#### What the task requires:
Only lines holding the word "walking" should be copied from the material.

○ ○ ○ ○ ○

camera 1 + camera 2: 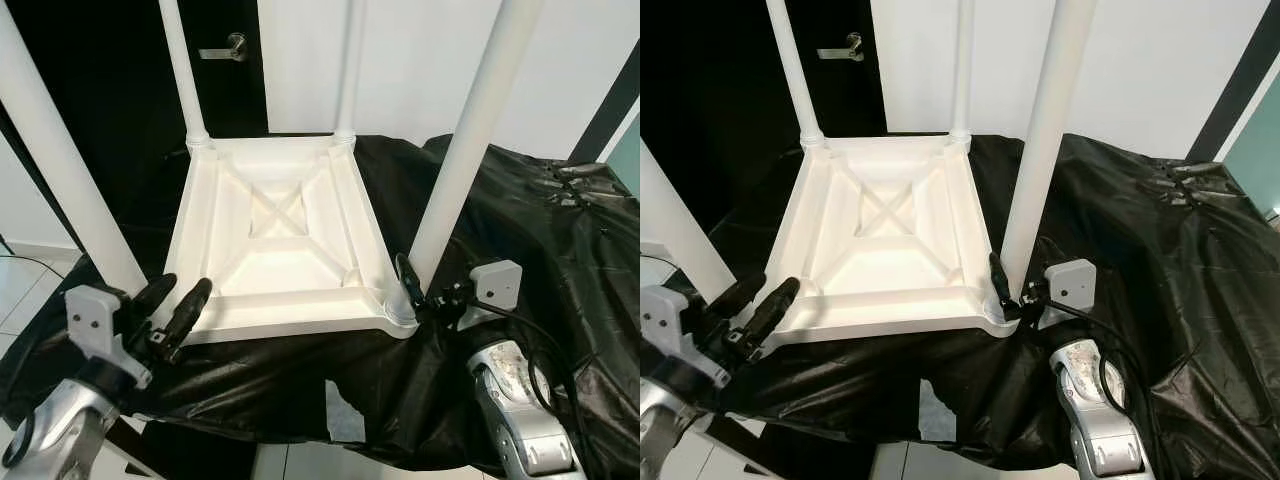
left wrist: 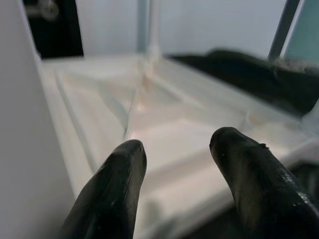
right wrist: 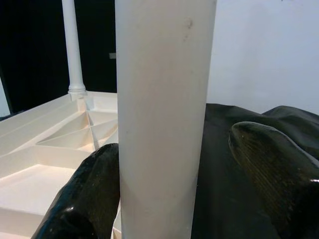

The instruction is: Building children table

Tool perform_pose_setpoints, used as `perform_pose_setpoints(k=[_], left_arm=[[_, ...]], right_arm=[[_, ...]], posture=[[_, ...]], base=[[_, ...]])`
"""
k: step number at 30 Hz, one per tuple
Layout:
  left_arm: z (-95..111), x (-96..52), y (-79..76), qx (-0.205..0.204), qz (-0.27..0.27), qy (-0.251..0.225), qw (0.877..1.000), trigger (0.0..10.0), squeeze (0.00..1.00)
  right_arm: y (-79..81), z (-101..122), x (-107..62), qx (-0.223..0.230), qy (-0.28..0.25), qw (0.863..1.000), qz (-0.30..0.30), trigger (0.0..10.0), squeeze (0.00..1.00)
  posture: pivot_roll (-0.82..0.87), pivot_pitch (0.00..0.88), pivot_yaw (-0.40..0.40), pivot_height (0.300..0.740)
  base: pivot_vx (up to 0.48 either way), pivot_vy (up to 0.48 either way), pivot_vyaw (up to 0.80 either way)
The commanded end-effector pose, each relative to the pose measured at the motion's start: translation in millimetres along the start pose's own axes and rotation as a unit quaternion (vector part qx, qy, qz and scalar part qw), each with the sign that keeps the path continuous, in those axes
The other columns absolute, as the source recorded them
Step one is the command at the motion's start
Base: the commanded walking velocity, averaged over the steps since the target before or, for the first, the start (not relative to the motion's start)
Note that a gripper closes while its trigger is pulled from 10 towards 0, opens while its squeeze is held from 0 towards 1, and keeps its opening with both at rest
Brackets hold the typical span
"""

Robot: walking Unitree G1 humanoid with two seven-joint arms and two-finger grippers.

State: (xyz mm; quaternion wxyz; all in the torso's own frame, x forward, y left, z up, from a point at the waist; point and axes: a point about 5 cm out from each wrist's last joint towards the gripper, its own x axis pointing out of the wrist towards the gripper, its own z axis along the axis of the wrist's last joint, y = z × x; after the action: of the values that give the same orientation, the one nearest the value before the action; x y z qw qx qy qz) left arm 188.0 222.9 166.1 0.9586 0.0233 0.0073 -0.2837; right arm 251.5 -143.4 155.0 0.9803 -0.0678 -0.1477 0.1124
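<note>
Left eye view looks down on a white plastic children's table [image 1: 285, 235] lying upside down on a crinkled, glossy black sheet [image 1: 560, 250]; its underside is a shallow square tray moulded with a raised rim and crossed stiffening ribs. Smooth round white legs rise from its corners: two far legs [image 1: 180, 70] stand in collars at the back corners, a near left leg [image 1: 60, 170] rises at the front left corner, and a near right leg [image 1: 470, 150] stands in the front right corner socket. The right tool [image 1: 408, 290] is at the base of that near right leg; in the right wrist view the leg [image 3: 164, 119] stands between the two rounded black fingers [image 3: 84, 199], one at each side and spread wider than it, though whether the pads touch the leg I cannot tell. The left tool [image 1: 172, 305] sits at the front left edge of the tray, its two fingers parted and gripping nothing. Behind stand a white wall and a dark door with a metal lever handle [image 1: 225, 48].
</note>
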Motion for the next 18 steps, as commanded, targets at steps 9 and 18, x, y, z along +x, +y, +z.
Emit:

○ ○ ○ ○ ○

#### Exercise solution:
Base: the commanded walking velocity, averaged over the steps since the target before or, for the first, the start (not relative to the motion's start)
Robot: walking Unitree G1 humanoid with two seven-joint arms and two-finger grippers.

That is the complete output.